«Скотина».
Глава 4. «Прощание»
Совсем не знак бездушья – молчаливость. Гремит лишь то, что пусто изнутри.
Уильям Шекспир
Было уже два часа ночи или около того. Нас впустили в комнату, где уже спала группа номер двадцать два, прибывшая на пять часов раньше, и раздали спальные мешки. Завтра после обеда всех должны были отправить на Базу, где определят, кто из нас обладает иммунитетом, а кто им обделен. Однако, была одна маленькая загвоздка.
Зед, Патрик, беременная Эрика и еще две человека так и не присоединились к нам. Нас было восемь, мы все покорно ждали в раздевалке, когда пришла Нора и сообщила, что для нас приготовлены спальные места. На вопрос, где остальные, она ответила, что они не вернутся.
Все знали, что это значило.
Зед, Грейселин, Роджер, Патрик… Все они заражены. Выходит, я был прав насчет Зеда. Настроение у меня было скверное, но я был намерен держаться, а не распускать нюни.

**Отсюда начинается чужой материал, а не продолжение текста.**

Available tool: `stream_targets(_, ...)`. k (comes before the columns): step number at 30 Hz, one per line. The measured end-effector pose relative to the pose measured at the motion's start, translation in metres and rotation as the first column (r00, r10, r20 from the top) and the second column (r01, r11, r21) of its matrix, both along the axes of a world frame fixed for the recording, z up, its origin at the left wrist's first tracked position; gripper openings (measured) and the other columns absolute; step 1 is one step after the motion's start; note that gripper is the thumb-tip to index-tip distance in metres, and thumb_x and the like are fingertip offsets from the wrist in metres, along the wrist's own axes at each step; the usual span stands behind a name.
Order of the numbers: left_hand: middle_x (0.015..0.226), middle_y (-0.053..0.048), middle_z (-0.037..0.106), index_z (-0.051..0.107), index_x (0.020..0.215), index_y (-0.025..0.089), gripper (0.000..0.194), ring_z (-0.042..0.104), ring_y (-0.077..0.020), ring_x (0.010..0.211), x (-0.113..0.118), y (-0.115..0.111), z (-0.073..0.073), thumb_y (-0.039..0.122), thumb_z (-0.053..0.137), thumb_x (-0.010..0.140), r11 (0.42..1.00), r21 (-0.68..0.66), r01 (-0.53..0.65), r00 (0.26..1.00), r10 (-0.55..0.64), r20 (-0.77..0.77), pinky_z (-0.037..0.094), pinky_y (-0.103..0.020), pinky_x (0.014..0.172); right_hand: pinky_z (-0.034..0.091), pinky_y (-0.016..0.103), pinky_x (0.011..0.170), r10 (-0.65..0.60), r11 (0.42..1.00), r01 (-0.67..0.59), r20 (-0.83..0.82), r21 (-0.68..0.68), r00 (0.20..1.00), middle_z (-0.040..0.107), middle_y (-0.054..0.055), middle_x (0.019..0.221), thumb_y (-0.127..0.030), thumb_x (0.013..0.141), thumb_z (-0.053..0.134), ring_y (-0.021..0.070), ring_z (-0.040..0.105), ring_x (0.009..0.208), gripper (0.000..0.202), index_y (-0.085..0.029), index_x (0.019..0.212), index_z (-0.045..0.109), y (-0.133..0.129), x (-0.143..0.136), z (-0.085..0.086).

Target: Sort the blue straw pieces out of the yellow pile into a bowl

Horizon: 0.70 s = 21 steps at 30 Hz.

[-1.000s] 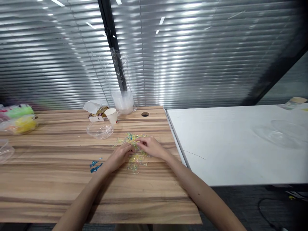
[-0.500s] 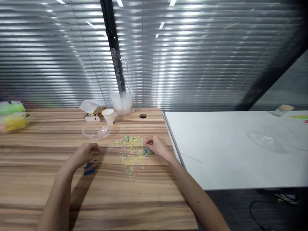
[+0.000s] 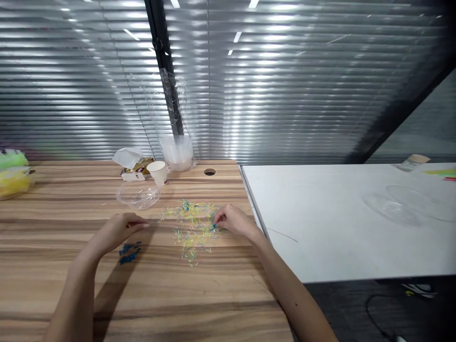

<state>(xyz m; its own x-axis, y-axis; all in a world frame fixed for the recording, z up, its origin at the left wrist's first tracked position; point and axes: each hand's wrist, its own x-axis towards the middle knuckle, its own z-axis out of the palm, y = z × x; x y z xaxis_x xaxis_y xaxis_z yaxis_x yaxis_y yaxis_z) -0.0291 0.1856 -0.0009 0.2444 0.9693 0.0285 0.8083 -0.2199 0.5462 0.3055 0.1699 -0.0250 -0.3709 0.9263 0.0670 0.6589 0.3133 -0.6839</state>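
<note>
The left hand (image 3: 114, 232) has withdrawn from the mixed strips (image 3: 192, 240) at centre frame, and now hovers near the separate blue pieces (image 3: 128, 258), lower left on the table (image 3: 171, 294); grip contents cannot be determined. The right hand (image 3: 235, 221) pinches at the strips' right edge, beside a blue scrap (image 3: 214, 226), hold unconfirmed.

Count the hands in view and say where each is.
2: the left hand just beyond the blue pieces, the right hand at the right side of the scattered yellowish bits.
</note>
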Motion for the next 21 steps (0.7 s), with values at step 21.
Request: stream_targets(21, 0.112, -0.006, 0.063, 0.040, 0.128, 0.022, 0.035, 0.057, -0.0190, 0.105, 0.127, -0.032, -0.046, 0.024, 0.041, 0.092, 0.842, 0.231, 0.487, 0.862, -0.506, 0.029, 0.044, -0.034, 0.092, 0.035, 0.019, 0.057, 0.095, 0.995, -0.096, 0.068, 0.006, 0.993, 0.067, -0.001, 0.071, -0.007, 0.070, 0.061, 0.0116, 0.056, 0.063, 0.017, -0.018, 0.078, 0.072, 0.000, -0.001, 0.000)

Спали все, кроме меня, Квентина и Мии. Последняя так и не расстелила свой спальный мешок: она сидела на нем и прижималась спиной к холодной стене.

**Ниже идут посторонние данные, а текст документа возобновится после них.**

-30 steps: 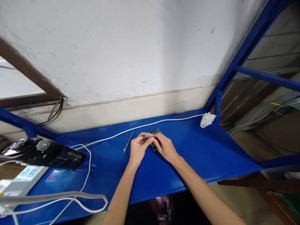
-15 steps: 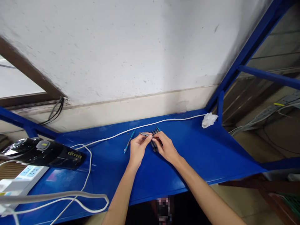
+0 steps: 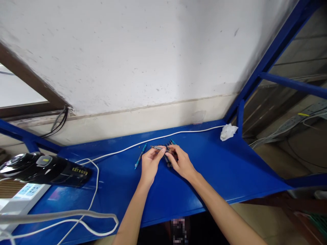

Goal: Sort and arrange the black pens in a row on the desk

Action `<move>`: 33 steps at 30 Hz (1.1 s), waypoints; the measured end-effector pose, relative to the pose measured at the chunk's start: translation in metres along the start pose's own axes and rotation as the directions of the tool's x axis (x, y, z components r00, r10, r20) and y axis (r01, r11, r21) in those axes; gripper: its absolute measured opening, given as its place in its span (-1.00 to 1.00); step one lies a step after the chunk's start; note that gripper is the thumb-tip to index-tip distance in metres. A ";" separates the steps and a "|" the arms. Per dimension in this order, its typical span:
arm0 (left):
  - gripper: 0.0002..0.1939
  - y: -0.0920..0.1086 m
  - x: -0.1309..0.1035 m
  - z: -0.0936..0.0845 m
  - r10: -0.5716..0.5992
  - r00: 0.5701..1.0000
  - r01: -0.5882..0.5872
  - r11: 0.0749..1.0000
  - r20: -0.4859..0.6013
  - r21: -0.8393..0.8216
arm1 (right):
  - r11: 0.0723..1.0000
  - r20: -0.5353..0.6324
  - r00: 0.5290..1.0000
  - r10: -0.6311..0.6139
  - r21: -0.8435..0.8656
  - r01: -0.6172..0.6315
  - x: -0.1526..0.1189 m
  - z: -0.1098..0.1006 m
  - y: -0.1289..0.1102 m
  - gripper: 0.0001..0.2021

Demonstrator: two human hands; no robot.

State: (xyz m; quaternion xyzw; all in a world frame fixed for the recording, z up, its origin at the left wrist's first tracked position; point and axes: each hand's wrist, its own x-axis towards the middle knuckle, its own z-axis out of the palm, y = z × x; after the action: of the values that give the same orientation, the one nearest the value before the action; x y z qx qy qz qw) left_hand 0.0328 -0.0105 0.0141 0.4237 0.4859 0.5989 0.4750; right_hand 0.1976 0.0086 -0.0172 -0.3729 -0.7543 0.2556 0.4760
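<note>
Between my two hands is a slim grey pen, its tip pointing left. My left hand pinches it near the middle with thumb and fingers. At its right end, the fingertips of my right hand close on the pen too. Several dark and blue pens lie side by side on the blue table, partly hidden beneath my right hand. A single blue pen rests apart from them, just left of my left hand.
A black bottle lies at the left by a white power strip and looped white cables. One white cable runs along the back to a crumpled tissue. Blue posts frame the right side.
The fingers of my right hand have shifted slightly at the right end of the grey pen. The view has also moved a little.
</note>
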 end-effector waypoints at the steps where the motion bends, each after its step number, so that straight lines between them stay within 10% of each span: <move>1: -0.69 -0.001 0.000 0.000 0.002 1.000 -0.002 1.000 0.003 -0.001 | 1.000 -0.008 1.000 0.008 0.002 -0.008 0.000 0.000 0.000 -0.82; 33: -0.65 0.002 0.002 -0.002 -0.013 0.999 0.012 1.000 -0.049 -0.024 | 0.999 0.001 1.000 -0.030 -0.026 0.030 0.002 -0.001 -0.002 -0.83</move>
State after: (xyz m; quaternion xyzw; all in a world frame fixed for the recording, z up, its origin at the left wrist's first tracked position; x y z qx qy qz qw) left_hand 0.0298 -0.0090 0.0157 0.4000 0.4929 0.6121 0.4716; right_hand 0.1978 0.0089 -0.0141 -0.3676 -0.7632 0.2389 0.4746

Второй несколько раз просил у девушки прощения. Он пытался объяснить ей почему ему пришлось убить ее отца, оправдывался как мог, но Мия его демонстративно игнорировала. Она больше не бросалась на него с кулаками и обвинениями, но полный бойкот оказался для бедного парня еще более мучительным.

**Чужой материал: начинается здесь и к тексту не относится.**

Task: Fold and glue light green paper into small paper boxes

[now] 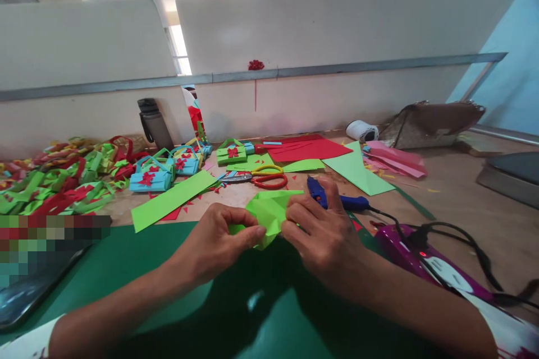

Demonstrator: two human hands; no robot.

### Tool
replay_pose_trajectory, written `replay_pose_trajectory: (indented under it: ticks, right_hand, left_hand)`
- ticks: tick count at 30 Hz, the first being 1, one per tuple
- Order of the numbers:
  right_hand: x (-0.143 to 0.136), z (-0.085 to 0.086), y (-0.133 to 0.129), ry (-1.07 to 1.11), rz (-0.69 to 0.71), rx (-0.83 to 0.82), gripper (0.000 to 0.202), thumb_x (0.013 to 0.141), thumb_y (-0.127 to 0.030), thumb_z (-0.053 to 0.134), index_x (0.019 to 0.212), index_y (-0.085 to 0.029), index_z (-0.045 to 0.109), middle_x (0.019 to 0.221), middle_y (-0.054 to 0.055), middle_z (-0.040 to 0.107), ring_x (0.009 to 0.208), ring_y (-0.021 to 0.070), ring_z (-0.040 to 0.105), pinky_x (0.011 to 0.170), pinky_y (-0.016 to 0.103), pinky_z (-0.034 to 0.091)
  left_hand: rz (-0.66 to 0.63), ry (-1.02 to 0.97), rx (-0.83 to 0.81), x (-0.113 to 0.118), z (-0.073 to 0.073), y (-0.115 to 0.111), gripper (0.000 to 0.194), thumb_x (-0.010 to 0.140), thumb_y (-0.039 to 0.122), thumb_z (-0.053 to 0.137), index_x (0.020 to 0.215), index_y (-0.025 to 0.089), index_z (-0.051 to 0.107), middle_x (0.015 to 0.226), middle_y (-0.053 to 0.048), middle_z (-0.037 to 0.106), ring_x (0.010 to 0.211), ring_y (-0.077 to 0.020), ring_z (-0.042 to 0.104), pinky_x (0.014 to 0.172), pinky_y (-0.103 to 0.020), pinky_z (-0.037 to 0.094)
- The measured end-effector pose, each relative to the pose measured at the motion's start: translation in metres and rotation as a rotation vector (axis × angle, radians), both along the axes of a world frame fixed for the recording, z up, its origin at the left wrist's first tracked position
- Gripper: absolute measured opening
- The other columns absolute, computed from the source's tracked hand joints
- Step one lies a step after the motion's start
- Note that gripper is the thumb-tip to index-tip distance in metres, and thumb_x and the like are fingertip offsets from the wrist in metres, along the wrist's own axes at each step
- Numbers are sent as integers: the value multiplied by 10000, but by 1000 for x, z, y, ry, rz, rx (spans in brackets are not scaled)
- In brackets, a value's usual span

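Note:
A piece of folded light-green paper (269, 213) is held up between both hands above the green mat (168, 252). My left hand (227, 238) pinches its left side between thumb and fingers. On the other side, my right hand (322, 230) grips the paper's right edge, with its fingers curled. Just behind the right hand lies a blue glue gun (316, 192), partly hidden by the fingers. Beyond the paper rest scissors (269, 179) with red and yellow handles. A flat light-green strip (174, 199) lies to the left.
Small blue paper bags (150, 179) and a heap of green and red paper pieces (63, 182) fill the left. Red sheets (307, 148) lie at the back. A purple power strip (433, 263) with cables is at right. A dark bottle (155, 123) stands by the partition.

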State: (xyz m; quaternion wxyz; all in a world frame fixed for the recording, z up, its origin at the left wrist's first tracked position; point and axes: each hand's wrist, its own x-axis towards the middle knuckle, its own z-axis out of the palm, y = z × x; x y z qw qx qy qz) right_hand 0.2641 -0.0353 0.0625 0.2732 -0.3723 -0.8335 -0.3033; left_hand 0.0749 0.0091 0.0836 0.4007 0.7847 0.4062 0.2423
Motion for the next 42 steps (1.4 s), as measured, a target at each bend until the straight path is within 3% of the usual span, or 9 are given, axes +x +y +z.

Возможно, я должен был подойти к Мие и успокоить ее, но за это время я узнал ее характер достаточно хорошо, чтобы быть уверенным в том, что эти самые сложные часы после убийства ее отца Доссон должна пережить самостоятельно.
На четвертый раз, когда Квентин пошел извиняться, я понял, что не выдержу еще одной его исповеди, и подошел к нему.
– Дружище, – тихо начал я и положил руку ему на плечо. Он не был моим другом и даже приятелем, но я должен был так к нему обратиться – в обычной мужской манере, – завязывай с этим. Если она и простит тебя однажды, – я не умел подбадривать, – то это случится не скоро, а своими оправданиями ты все только усугубишь.
На мое удивление, парень не стал спорить. Он легким движением руки смахнул мою руку и пожал плечами. Я вернулся в свой мешок и собирался было устроиться там поуютнее, когда Квентин возник в нескольких дюймах от моего лица.
– Она меня ненавидит, – наконец подытожил он.
Я выбрался из спального мешка и сел в нем, чтобы быть с назойливым собеседником на одном уровне.
– Странно, – нахмурился я.
– Вот-вот.
– Ты всего лишь убил ее отца.
– Я пытался ей объяснить… – между тем продолжил он, будто бы не замечая моего сарказма. Сарказм был моим официальным языком, когда дело касалось раздражающих людей.
– В этом-то и вся твоя проблема, – заметил я. – Вечно оправдываешься, выкручиваешься, как змея на сковородке. Лучше просто соври, что не разобрал в кого стреляешь. И тогда, возможно, когда рассудок вернется к ней и она начнет оценивать ситуацию трезво, а не придерживаясь аргументов: «он был моим отцом», «он убил моего отца», «как он посмел убить моего отца», она не будет думать, что ты ублюдок. И будет неправа.
– Я-то ублюдок? – переспросил Квентин, взглянув на меня таким взглядом, мол: «что ты там вякнул, сопляк?».
– Умоляю, избавь меня от своей исповеди, – взмолился я.
– Обоснуй, что я ублюдок.
– Ну, ты убил ее отца. – Я знал, что в этой ситуации он был прав, но этот парень так сильно меня раздражал все это время, что я не упускал возможности поиграть с его чувствами.
– Я сказал, докажи, что я ублюдок, а не напомни, что я сделал сегодня.
– Я с первого раза отлично услышал, что ты сказал. И да, это аксиома.
Поначалу я планировал отделаться парой колких фразочек, а потом вошел во вкус. Я бы не стал так много язвить, если бы не обнаружил, какое удовольствие мог получать, когда выводил из себя того, кто меня раздражал.